さらに悪いことに、江油が失われたとしても、成都から迎撃に出るのが優柔不断な諸葛瞻であるはずがありません。黄崇ほどの見識を持つ将軍がいれば、すぐに要所を抑えて防衛し、100里以上も退却して綿竹で大敗を喫することはなかったでしょう。
たとえ敗北したとしても、諸葛亮は大権を握り、采配を振るう能力があるので、援軍はすでに成都城下に到着しているはずです。この時、劉禅は降伏できるでしょうか?劉禅は降伏できませんし、譙周も降伏を勧めることはできません。姜維は黄皓には敵いませんが、諸葛亮は違います。諸葛亮がいれば、黄皓や譙周は好き勝手なことをすることはできず、劉禅は降伏することはないでしょう。

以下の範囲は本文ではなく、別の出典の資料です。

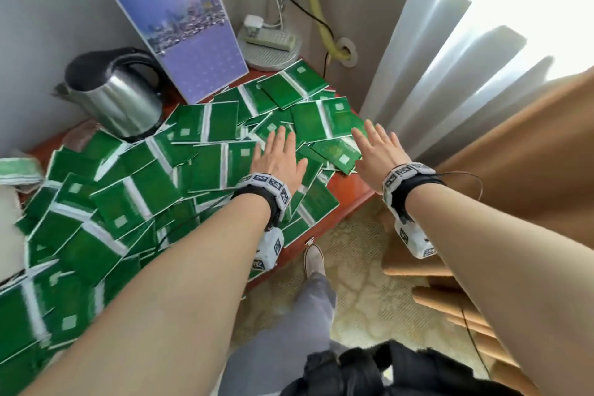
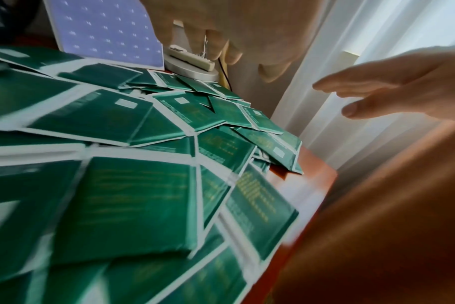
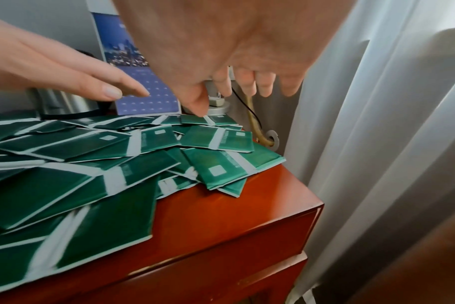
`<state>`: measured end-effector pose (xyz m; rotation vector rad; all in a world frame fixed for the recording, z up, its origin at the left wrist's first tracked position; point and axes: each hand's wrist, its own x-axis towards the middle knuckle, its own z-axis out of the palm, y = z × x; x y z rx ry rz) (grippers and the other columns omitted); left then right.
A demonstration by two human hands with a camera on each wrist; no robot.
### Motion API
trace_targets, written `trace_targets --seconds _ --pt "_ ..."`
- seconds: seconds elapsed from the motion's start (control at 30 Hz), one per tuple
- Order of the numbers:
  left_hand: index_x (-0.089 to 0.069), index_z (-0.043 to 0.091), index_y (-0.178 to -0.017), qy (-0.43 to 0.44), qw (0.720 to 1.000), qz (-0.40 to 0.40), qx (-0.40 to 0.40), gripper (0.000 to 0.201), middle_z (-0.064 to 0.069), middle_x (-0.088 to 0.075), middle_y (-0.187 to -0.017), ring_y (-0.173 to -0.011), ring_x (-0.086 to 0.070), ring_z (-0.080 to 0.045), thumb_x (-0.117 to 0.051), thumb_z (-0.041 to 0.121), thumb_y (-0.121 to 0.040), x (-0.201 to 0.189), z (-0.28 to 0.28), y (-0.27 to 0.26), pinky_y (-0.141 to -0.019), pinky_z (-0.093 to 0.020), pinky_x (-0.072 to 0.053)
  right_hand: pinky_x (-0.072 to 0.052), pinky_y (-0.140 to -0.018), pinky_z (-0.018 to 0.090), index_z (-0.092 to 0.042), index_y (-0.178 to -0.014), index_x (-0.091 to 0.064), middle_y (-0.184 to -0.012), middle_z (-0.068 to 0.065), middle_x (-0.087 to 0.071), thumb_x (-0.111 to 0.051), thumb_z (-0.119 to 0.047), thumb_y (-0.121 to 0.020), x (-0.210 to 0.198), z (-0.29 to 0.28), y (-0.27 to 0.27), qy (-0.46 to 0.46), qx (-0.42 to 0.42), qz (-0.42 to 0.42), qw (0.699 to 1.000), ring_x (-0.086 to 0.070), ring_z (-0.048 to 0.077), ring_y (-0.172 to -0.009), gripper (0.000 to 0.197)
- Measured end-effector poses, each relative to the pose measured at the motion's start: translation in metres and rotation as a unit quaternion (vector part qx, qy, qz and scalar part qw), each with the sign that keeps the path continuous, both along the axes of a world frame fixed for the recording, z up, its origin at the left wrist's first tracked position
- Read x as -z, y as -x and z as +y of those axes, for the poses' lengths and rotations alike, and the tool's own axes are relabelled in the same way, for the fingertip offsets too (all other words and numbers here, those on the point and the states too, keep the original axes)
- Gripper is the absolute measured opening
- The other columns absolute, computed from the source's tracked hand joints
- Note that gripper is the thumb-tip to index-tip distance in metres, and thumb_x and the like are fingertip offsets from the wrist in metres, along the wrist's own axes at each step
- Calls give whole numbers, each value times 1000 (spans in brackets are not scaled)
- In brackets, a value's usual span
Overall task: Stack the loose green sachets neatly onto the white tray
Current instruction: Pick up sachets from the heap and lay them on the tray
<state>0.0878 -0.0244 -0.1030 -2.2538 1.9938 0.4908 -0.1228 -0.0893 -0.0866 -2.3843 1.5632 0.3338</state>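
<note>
Nearest, green sachets [image 1: 138, 199] lie in a loose, overlapping heap across the red-brown counter [image 1: 348, 193]. Above the heap's right part, the left hand [image 1: 278, 159] and the right hand [image 1: 379, 151] hover with fingers straight; each grip is released and holds nothing. Farther back stand a steel kettle [image 1: 119, 100] and a calendar [image 1: 189, 35]. No white tray is clearly visible. Best, probably, to gather a few sachets, square their edges, then lift.
</note>
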Motion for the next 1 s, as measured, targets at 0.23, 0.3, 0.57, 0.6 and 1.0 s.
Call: trace_targets --seconds 0.23,0.3,0.57,0.6,1.0 --pt "-37 8 -146 -20 991 56 -124 54 -14 -40 -148 -132 -46 -32 -52 31 -100 16 -93 16 -101 -47 -45 -31 -114 51 -8 -149 -32 -156 19 -25 -53 -4 -87 33 -89 6 -46 29 -12 998 -32 40 -140 66" --pt "-41 7 -141 -19 978 81 -192 51 -15 -46 -140 -123 -54 -33 -58 31 -99 21 -117 20 -92 -45 -49 -44 -100 50 -3 -137 -43 -138 20 -39 -56 2 -84 43 -106 3 -63 52 -23 996 -45 42 -123 56" --pt "-16 4 -152 -132 907 107 -386 105 -20 -31 -153 -133 -43 -39 -80 46 -80 47 -170 32 -100 -47 -44 -45 -93 50 -8 -130 -45 -125 18 -46 -75 -17 -84 84 -147 7 -124 75 -41 989 -46 40 -118 57" --pt "-17 3 -150 -132 903 105 -396 105 -21 -34 -151 -133 -43 -40 -82 45 -78 51 -173 32 -102 -48 -43 -45 -94 49 -9 -130 -45 -125 17 -47 -78 -19 -82 86 -150 9 -127 74 -46 988 -46 39 -118 59" --pt "-50 -2 -131 -141 861 172 -457 67 -17 -58 -132 -114 -59 -33 -81 33 -83 44 -178 39 -77 -32 -43 -42 -72 29 -13 -117 -62 -115 11 -64 -70 -27 -89 79 -171 10 -198 154 -150 956 -55 23 -88 32"
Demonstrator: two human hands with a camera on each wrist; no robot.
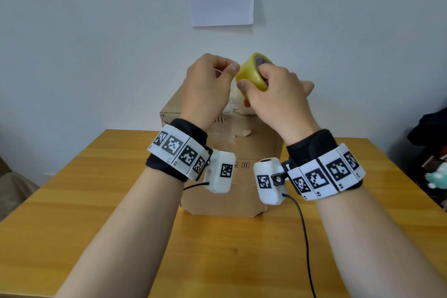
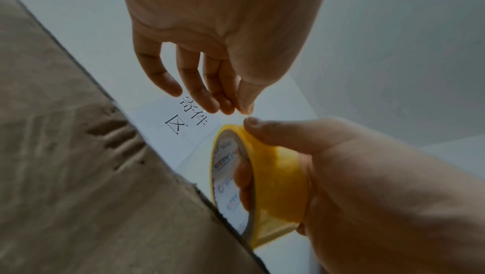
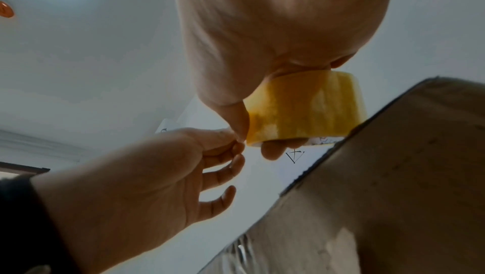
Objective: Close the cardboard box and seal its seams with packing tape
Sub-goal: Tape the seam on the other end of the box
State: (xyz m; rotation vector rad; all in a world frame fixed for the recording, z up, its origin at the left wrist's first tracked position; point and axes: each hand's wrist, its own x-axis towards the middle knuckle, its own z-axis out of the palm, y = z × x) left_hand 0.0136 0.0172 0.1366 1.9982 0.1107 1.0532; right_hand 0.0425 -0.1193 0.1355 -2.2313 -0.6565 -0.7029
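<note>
While the right hand (image 1: 273,89) grips the tape roll (image 1: 254,72) above the box (image 1: 251,147), the left hand (image 1: 208,84), at nine o'clock, pinches its thin free end, which could slip and restick.

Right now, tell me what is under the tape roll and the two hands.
The cardboard box stands on the table beneath the tape roll, right hand and left hand. Both hands cover most of its top, so seams cannot be seen.

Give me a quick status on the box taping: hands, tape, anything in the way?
Right hand grips the tape roll above the box. Left hand pinches at the roll's edge. No tape strip seen pulled out. Nothing in the way.
</note>
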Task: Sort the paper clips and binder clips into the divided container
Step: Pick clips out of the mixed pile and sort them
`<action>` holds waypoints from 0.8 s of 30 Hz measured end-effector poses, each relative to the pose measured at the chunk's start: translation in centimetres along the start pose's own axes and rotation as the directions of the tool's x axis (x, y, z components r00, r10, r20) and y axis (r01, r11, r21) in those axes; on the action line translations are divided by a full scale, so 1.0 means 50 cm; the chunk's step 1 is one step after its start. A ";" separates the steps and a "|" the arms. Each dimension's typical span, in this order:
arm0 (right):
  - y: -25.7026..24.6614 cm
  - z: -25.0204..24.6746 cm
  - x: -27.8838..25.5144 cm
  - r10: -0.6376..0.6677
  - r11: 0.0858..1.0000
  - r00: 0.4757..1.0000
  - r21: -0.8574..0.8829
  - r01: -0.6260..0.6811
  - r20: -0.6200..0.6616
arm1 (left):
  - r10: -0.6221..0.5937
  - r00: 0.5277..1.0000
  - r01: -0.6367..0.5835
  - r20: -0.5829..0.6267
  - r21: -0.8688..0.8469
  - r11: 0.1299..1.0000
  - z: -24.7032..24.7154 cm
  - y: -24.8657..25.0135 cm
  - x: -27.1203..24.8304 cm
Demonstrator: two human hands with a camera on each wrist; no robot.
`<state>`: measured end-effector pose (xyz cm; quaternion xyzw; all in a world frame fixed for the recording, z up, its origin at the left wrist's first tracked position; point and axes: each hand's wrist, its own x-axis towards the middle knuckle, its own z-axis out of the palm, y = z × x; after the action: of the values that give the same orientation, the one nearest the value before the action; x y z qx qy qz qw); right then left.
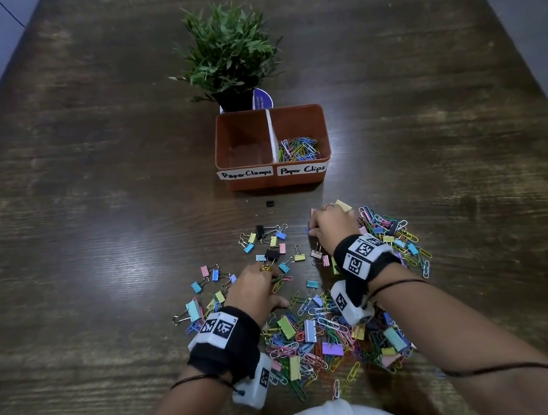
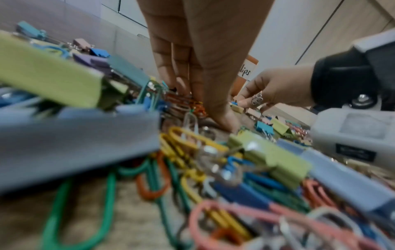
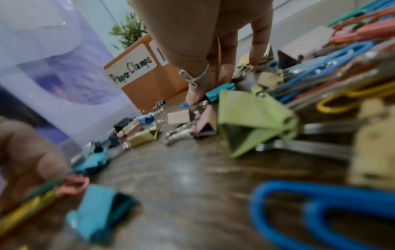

もし劉禅が本当に降伏したとしても、諸葛亮にチャンスが巡ってきます。彼は降伏しません。個人の権力と威信を頼りに、剣閣で鍾会の軍勢を防御しながら、蜀各地から兵を集めて鄧艾を討伐し、成都を奪還するでしょう。
諸葛亮が死なない限り、魏軍が成都城下に攻め込むような事態には決してならないでしょう。曹魏が国を挙げて蜀を攻めても、蜀の地の険しさを克服することはできません。兵士がいくらいても無駄です。これも諸葛亮が天下三分の計を立てた重要な要素の一つです。
諸葛亮は姜維よりも、魏の攻撃を容易に防ぐことができ、魏はこの時、蜀を滅ぼすことはできなかったでしょう。